Qua preventie kan er wel veel gedaan worden. Fusarium vooral een zwakteparasiet die onder vochtige omstandigheden zich makkelijk vermeerdert en ontwikkelt. Hygiëne is ook erg belangrijk. Met deze wetenschap werkt het dus om het kasklimaat actief en niet te vochtig te houden (RV<75%) en ervoor te zorgen dat de planten geen stress ondervinden door externe factoren, zoals een hoge temperatuur, te veel licht ect. dat de planten kan verzwakken. 

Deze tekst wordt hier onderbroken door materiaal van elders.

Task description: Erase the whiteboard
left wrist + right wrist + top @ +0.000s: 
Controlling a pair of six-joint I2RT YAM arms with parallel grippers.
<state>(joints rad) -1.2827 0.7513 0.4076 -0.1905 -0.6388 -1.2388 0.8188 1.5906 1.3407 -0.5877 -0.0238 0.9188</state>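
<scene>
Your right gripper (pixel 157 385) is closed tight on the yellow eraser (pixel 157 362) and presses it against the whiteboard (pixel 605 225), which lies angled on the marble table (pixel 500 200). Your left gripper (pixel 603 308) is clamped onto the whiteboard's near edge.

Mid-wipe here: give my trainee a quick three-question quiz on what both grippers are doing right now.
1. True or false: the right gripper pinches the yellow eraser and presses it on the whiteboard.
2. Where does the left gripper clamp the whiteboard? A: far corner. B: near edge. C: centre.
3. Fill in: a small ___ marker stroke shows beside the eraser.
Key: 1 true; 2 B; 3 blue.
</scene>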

Plant met een Fusariumaantasting

Kortom:

  • Zorg voor een uitgebalanceerde voeding met niet te veel stikstof waardoor de plantopbouw sterk is en de planten niet te weelderig groeien. Een stikstof kaliumverhouding van 4 is daarbij een maximale waarde;
  • Zorg voor een stabiel klimaat met weinig schommelingen en uitschieters in temperatuur, licht en vocht. Energiebesparing is in deze tijd erg belangrijk, maar ga juist niet voor dat laatste procentje energiebesparing;
  • Zorg voor een goed wortelgestel door de watergift en de snelheid van afdroging goed op elkaar af te stemmen waardoor de wortelactiviteit wordt gestimuleerd. Te veel en/of te vroeg gieten kan er voor zorgen dat er wortelafslag ontstaat en dat het substraat te lang nat blijft. Door dat laatste kan Fusarium zich gemakkelijker ontwikkelen; 
  • De leidingen voor het gietwater dient vrij te zijn van een zogenaamde “biofilm” waar Fusarium zich kan ontwikkelen en verspreiden. Start met schoon water en gebruik een ontsmettingsmiddel in het water zoals waterstofperoxide om de leidingen schoon te houden; 
  • Start schoon bij oppotten en scout regelmatig (“ziek zoeken”) om eventuele zeer matig groeiende planten en/of zieke planten uit te rapen. Zo wordt de sporenvorming ingedamd.

Trips
Sinds een paar jaar is trips een steeds groter probleem in phalaenopsis aan het worden. In de opkweek zitten de tripsen in het hart van de plant en zuigen aan de jongste bladeren, die zich veelal dan nog in de schacht van de plant bevinden. In een later stadium wanneer de takken uitgroeien, worden de knoppen aangeprikt en wanneer de knoppen verder tot ontwikkeling komen, worden er eitjes afgezet in de knoppen. De planten die aangetast zijn, zijn niet meer te verkopen door de extreme schade die wordt gemaakt aan de bloemen. 

In de jonge planten is het nog relatief eenvoudig om met een chemische bespuiting de trips op te ruimen. De spuitvloeistof komt in het hart van de planten terecht, precies waar de larven zich bevinden. Wanneer de knoppen en bloemen zijn aangetast, is het een heel stuk lastiger om de trips te raken en daarmee de bespuiting succesvol te laten zijn. 

In de praktijk wordt gebruik gemaakt van roofmijten voor de preventieve bestrijding. Veelal wordt daarvoor de “Transeius montdorensis” gebruikt, beter bekend onder de korte naam Montdorensis. Na het oppotten worden de mijten uitgestrooid. 

Scouten en in een vroeg stadium bestrijden is zeer belangrijk om grotere problemen voor te zijn. Gebruik vangkaarten en ferromoonvallen. Op het moment dat de trips in de bloei voorkomt, is het risico groot dat de trips zich in de kas gaat verschuilen in de wintermaanden en het ieder voorjaar een terugkerend probleem wordt. Hygiëne is dan ook heel erg belangrijk. Installatie van insectengaas kan veel helpen in de plaagdruk in de kas. 

Door het gebruik van de gaasnetten tegen de potworm, is het lastiger om te scouten. Dit geldt natuurlijk voor alle ziekten en plagen, maar vooral bij trips is de kans heel groot dat er een flinke haard kan ontstaan doordat een beginnende aantasting niet opgemerkt wordt. Het overspannen van de planten met gaas maakt hernieuwde uitstrooi van roofmijten onmogelijk.